EXERCISE OBJECTIVE> Check each line below for "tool" and give the count of those that have it, nothing else.
START RECORDS FOR THIS TASK
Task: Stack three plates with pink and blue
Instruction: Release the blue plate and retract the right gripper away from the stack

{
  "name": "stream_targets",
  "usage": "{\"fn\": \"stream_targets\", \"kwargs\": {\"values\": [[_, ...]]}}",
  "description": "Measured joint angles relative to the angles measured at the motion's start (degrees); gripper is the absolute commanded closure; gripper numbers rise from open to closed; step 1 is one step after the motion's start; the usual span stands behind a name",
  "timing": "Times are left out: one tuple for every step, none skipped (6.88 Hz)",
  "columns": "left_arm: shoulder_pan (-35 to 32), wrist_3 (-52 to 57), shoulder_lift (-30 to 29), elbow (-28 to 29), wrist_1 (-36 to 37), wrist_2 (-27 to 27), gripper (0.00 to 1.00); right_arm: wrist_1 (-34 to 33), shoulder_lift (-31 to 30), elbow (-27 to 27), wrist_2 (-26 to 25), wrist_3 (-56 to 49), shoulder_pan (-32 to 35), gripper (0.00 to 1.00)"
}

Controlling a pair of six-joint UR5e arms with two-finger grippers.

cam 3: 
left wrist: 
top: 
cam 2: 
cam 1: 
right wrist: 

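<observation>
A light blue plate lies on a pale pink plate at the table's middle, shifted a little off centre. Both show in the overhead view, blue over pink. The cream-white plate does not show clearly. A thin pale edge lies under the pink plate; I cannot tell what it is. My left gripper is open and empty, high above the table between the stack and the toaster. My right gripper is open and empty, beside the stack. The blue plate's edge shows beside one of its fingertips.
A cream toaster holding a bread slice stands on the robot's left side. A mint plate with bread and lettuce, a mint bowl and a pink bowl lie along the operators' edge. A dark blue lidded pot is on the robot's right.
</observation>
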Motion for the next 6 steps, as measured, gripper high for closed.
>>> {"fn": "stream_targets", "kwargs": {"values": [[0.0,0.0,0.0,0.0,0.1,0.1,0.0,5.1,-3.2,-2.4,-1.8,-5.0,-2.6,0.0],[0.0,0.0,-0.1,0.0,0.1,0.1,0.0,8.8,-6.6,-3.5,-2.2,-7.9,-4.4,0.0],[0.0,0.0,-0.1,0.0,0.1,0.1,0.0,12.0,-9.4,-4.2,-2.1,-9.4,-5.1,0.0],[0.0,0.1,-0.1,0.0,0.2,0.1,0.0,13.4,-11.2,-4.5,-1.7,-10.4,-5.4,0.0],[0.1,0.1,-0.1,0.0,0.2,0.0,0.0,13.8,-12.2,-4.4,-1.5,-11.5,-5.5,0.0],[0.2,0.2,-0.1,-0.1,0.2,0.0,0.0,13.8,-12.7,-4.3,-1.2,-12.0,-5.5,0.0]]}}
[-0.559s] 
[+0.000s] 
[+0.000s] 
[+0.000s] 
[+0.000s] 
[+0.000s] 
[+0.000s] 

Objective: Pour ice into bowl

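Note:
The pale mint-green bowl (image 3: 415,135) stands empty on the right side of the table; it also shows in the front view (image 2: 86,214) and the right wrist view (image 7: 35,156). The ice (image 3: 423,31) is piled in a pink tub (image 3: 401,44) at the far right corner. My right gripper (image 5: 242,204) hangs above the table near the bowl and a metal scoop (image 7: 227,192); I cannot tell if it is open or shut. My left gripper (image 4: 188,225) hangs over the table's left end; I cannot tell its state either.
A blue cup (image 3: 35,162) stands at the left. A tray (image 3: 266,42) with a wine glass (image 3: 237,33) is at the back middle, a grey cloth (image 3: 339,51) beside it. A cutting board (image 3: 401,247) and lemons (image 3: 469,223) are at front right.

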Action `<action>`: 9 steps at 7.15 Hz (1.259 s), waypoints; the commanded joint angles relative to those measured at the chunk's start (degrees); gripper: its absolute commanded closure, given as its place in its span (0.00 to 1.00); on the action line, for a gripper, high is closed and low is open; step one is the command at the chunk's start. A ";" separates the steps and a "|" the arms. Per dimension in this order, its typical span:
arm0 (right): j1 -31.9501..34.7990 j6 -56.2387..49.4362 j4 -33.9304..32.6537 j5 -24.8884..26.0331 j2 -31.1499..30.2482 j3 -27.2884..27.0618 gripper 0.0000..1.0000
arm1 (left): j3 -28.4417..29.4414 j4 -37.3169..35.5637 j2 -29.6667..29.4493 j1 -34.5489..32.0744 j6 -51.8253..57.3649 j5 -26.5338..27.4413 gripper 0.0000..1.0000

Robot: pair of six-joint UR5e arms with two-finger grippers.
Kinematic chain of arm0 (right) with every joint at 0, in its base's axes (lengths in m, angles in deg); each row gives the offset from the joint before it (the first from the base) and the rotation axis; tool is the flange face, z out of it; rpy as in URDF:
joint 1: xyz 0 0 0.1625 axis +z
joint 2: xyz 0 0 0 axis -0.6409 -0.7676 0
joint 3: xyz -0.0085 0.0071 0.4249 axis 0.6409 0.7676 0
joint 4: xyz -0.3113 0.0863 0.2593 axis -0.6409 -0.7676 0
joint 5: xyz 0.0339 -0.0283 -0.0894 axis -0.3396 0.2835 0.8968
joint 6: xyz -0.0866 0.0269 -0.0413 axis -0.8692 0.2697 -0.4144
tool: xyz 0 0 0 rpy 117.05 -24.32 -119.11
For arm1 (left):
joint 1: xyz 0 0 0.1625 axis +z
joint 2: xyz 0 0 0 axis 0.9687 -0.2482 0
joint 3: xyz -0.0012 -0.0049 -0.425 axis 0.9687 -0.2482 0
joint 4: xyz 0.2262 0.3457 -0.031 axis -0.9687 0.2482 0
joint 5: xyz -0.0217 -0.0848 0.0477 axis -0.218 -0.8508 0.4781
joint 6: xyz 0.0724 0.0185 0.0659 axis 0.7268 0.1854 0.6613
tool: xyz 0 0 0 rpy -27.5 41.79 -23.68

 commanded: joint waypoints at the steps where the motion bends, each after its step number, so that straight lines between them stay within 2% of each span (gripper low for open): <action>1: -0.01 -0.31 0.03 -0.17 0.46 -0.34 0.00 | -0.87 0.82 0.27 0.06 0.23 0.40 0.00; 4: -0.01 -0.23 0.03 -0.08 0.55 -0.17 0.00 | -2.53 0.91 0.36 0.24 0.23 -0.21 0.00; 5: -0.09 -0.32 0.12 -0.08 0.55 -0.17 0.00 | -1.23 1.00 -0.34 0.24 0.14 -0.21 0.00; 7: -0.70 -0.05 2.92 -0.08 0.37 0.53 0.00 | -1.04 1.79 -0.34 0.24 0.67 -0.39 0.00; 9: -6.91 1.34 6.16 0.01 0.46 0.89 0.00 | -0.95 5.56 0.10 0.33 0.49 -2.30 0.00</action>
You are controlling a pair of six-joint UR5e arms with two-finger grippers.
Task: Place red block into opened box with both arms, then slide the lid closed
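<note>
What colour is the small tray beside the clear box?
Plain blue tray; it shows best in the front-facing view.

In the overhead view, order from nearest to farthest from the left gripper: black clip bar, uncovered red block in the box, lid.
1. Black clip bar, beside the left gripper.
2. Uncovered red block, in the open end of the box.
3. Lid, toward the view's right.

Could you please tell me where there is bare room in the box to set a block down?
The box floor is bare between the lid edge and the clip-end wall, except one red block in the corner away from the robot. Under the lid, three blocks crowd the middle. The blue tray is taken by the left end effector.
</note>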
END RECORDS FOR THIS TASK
REPLY TO THE EXERCISE> 3